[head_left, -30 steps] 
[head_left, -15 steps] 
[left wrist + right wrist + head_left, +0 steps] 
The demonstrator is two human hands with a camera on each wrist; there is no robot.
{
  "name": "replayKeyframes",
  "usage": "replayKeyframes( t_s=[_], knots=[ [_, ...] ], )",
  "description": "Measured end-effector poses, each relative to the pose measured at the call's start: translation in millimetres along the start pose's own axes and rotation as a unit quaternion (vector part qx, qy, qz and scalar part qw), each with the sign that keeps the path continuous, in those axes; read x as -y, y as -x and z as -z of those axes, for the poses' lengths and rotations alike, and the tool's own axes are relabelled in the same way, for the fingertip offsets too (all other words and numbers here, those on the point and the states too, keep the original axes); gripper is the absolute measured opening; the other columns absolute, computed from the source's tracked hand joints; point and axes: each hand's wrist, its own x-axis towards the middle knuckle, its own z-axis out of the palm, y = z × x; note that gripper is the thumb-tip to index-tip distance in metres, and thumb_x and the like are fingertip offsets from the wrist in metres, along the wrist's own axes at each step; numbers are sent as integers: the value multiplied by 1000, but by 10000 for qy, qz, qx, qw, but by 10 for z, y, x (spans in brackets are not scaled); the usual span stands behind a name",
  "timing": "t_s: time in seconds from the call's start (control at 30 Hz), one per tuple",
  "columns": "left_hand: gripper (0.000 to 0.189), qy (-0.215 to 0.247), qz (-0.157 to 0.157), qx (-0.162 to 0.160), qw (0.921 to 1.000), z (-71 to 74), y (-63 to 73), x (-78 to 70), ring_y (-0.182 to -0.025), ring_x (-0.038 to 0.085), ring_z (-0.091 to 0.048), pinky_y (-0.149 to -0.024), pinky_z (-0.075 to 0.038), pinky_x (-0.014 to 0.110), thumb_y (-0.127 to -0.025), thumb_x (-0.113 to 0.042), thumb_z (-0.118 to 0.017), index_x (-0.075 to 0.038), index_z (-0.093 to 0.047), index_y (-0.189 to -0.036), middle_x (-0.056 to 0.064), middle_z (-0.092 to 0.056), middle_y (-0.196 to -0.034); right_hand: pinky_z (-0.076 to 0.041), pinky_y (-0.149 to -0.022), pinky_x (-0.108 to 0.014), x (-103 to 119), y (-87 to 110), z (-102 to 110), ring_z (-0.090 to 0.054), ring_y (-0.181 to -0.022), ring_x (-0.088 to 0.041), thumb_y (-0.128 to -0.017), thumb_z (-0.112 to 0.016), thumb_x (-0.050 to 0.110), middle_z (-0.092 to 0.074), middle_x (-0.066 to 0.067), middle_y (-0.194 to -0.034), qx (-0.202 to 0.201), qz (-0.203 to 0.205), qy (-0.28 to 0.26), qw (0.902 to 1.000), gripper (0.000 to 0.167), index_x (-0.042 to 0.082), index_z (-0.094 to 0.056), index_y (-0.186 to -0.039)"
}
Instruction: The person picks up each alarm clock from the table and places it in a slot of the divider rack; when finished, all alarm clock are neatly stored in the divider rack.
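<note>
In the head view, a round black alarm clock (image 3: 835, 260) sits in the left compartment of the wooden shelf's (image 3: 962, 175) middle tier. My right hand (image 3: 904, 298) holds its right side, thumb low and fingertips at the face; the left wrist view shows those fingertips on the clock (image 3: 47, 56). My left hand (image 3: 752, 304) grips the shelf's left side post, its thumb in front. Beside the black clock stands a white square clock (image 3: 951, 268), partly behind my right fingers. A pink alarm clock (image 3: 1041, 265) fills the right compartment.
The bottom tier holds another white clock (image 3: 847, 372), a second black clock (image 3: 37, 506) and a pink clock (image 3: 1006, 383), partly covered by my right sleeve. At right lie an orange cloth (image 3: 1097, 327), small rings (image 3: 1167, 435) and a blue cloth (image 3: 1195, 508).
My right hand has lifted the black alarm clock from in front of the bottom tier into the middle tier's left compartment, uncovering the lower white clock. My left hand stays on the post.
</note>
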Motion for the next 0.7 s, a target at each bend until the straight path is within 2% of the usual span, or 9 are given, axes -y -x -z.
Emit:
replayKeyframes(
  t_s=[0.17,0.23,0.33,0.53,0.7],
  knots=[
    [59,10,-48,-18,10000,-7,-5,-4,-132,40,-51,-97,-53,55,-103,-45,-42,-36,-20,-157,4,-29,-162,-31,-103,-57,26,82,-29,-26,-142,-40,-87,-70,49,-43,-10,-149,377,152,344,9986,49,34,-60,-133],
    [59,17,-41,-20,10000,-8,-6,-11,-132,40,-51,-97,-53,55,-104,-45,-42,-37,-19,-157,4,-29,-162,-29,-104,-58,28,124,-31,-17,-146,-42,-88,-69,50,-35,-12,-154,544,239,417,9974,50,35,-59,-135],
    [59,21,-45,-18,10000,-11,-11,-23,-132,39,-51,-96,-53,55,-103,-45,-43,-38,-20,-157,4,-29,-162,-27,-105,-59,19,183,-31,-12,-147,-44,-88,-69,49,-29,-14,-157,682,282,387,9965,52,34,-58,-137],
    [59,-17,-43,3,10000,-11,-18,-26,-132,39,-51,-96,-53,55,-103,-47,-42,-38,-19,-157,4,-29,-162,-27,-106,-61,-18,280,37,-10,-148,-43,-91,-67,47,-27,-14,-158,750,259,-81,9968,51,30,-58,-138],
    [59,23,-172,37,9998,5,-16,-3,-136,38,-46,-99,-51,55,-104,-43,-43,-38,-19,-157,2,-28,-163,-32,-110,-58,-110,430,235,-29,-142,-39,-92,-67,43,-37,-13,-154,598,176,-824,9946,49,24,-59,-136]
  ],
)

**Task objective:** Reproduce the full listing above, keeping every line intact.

**Answer area:**
[head_left, -30 steps] 
[head_left, -15 steps] 
[left wrist + right wrist + head_left, +0 steps] 
The demonstrator is two human hands with a camera on each wrist; there is no robot.
{
  "name": "replayKeyframes",
  "usage": "replayKeyframes( t_s=[_], knots=[ [_, ...] ], )",
  "description": "Measured end-effector poses, each relative to the pose measured at the call's start: translation in millimetres along the start pose's own axes and rotation as a unit quaternion (vector part qx, qy, qz and scalar part qw), each with the sign that keeps the path continuous, in those axes; read x as -y, y as -x and z as -z of those axes, for the poses' lengths and rotations alike, and the tool's own axes are relabelled in the same way, for the fingertip offsets too (all other words and numbers here, those on the point and the states too, keep the original axes); gripper is the absolute measured opening; the other columns absolute, computed from the source's tracked hand joints; point and axes: each hand's wrist, its own x-axis towards the middle knuckle, its own z-axis out of the palm, y = z × x; note that gripper is the thumb-tip to index-tip distance in metres, and thumb_x and the like are fingertip offsets from the wrist in metres, along the wrist's own axes at each step; numbers are sent as integers: the value multiplied by 1000, but by 10000 for qy, qz, qx, qw, but by 10 for z, y, x (spans in brackets are not scaled); the usual span stands behind a name",
  "timing": "t_s: time in seconds from the call's start (control at 30 Hz), one per tuple",
  "columns": "left_hand: gripper (0.000 to 0.189), qy (-0.215 to 0.247), qz (-0.157 to 0.157), qx (-0.162 to 0.160), qw (0.921 to 1.000), z (-71 to 74), y (-63 to 73), x (-78 to 70), ring_y (-0.182 to -0.025), ring_x (-0.038 to 0.085), ring_z (-0.091 to 0.048), pinky_y (-0.149 to -0.024), pinky_z (-0.075 to 0.038), pinky_x (-0.014 to 0.110), thumb_y (-0.127 to -0.025), thumb_x (-0.113 to 0.042), thumb_z (-0.118 to 0.017), index_x (-0.075 to 0.038), index_z (-0.093 to 0.047), index_y (-0.189 to -0.036), middle_x (-0.056 to 0.064), middle_z (-0.092 to 0.056), middle_y (-0.196 to -0.034); right_hand: pinky_z (-0.076 to 0.041), pinky_y (-0.149 to -0.022), pinky_x (-0.108 to 0.014), x (-103 to 119), y (-87 to 110), z (-102 to 110), ring_z (-0.090 to 0.054), ring_y (-0.181 to -0.022), ring_x (-0.088 to 0.041), thumb_y (-0.128 to -0.017), thumb_z (-0.112 to 0.016), thumb_x (-0.050 to 0.110), middle_z (-0.092 to 0.074), middle_x (-0.066 to 0.067), middle_y (-0.194 to -0.034), qx (-0.202 to 0.201), qz (-0.203 to 0.205), qy (-0.28 to 0.26), qw (0.902 to 1.000), gripper (0.000 to 0.167), index_x (-0.042 to 0.082), index_z (-0.094 to 0.056), index_y (-0.186 to -0.039)"
}
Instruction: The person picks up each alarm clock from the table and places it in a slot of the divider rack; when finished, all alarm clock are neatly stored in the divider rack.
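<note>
In the head view, a round black alarm clock (image 3: 835, 260) sits in the left compartment of the wooden shelf's (image 3: 962, 175) middle tier. My right hand (image 3: 904, 298) holds its right side, thumb low and fingertips at the face; the left wrist view shows those fingertips on the clock (image 3: 47, 56). My left hand (image 3: 752, 304) grips the shelf's left side post, its thumb in front. Beside the black clock stands a white square clock (image 3: 951, 268), partly behind my right fingers. A pink alarm clock (image 3: 1041, 265) fills the right compartment.
The bottom tier holds another white clock (image 3: 847, 372), a second black clock (image 3: 37, 506) and a pink clock (image 3: 1006, 383), partly covered by my right sleeve. At right lie an orange cloth (image 3: 1097, 327), small rings (image 3: 1167, 435) and a blue cloth (image 3: 1195, 508).
My right hand has lifted the black alarm clock from in front of the bottom tier into the middle tier's left compartment, uncovering the lower white clock. My left hand stays on the post.
</note>
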Motion for the next 0.7 s, a target at each bend until the straight path is within 2% of the usual span, or 9 are given, axes -y -x -z.
Emit:
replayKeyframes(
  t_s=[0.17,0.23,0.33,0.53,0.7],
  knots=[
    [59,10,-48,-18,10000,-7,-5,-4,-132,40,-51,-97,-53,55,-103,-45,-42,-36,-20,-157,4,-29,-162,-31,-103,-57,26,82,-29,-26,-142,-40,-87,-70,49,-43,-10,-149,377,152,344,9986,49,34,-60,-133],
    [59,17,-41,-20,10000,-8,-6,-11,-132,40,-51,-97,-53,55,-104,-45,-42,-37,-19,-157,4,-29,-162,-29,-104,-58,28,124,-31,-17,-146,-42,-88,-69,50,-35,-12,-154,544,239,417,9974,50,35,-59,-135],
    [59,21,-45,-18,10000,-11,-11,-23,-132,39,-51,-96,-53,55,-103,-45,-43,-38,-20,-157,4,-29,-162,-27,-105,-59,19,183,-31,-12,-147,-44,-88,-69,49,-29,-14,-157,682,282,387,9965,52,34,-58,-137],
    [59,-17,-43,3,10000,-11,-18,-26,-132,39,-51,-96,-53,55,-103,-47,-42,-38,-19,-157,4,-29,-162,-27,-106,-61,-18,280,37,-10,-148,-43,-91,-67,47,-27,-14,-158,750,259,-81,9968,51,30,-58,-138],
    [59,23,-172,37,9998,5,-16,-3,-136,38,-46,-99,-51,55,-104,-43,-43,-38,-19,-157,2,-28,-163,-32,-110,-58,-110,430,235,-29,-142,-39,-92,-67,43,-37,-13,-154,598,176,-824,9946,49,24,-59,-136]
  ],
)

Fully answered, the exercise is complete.